## What you have to do
Starting with the line that contains "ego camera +", return every line through the end of the listing below exactly as written. Omit the pictures.

## The data

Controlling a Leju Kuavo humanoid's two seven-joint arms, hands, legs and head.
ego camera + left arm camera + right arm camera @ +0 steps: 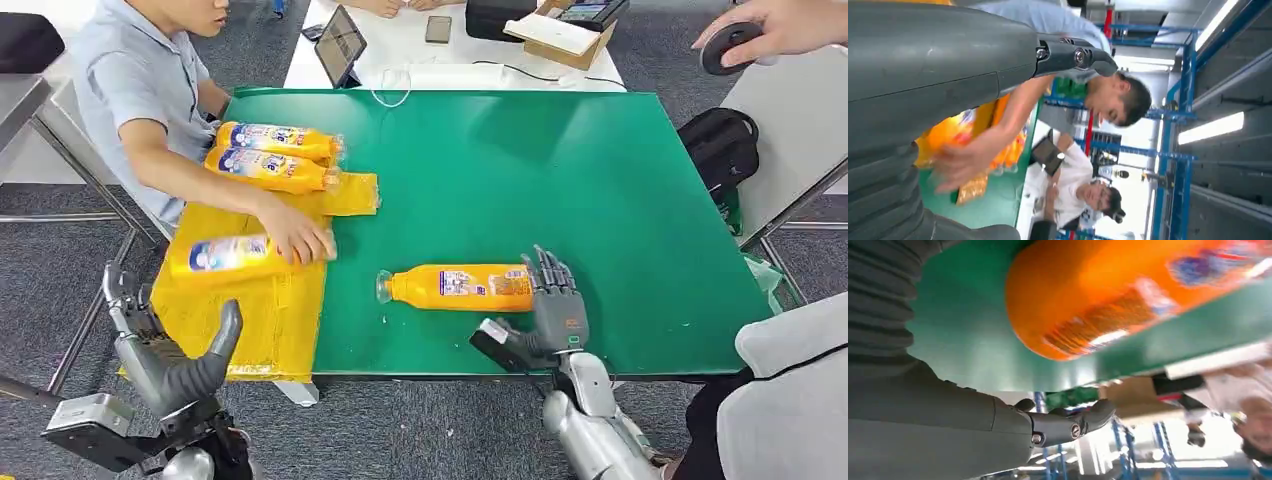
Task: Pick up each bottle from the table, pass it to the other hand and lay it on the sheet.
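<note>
An orange bottle [460, 287] lies on its side on the green table [560, 160], its cap pointing toward the yellow sheet [260, 310]. My right hand [545, 315] is at the bottle's base, fingers up against that end and thumb spread toward the table's front edge; it holds nothing. The right wrist view shows the bottle's base [1108, 295] close above my thumb [1073, 425]. My left hand [165, 355] hangs open below the sheet's near left corner. Two bottles [275, 140] [265, 170] lie at the sheet's far end. A seated person's hand [295, 235] rests on a third [220, 255].
The person sits at the table's left side, an arm reaching over the sheet. Behind the green table stands a white table with a tablet [340, 45], a phone [438, 28] and a cardboard box [560, 35]. A black backpack [720, 145] sits right of the table.
</note>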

## Answer area
ego camera + left arm camera + right arm camera @ +0 steps: 
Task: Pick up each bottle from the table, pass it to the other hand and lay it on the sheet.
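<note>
An orange bottle [460, 287] lies on its side on the green table [560, 160], its cap pointing toward the yellow sheet [260, 310]. My right hand [545, 315] is at the bottle's base, fingers up against that end and thumb spread toward the table's front edge; it holds nothing. The right wrist view shows the bottle's base [1108, 295] close above my thumb [1073, 425]. My left hand [165, 355] hangs open below the sheet's near left corner. Two bottles [275, 140] [265, 170] lie at the sheet's far end. A seated person's hand [295, 235] rests on a third [220, 255].
The person sits at the table's left side, an arm reaching over the sheet. Behind the green table stands a white table with a tablet [340, 45], a phone [438, 28] and a cardboard box [560, 35]. A black backpack [720, 145] sits right of the table.
</note>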

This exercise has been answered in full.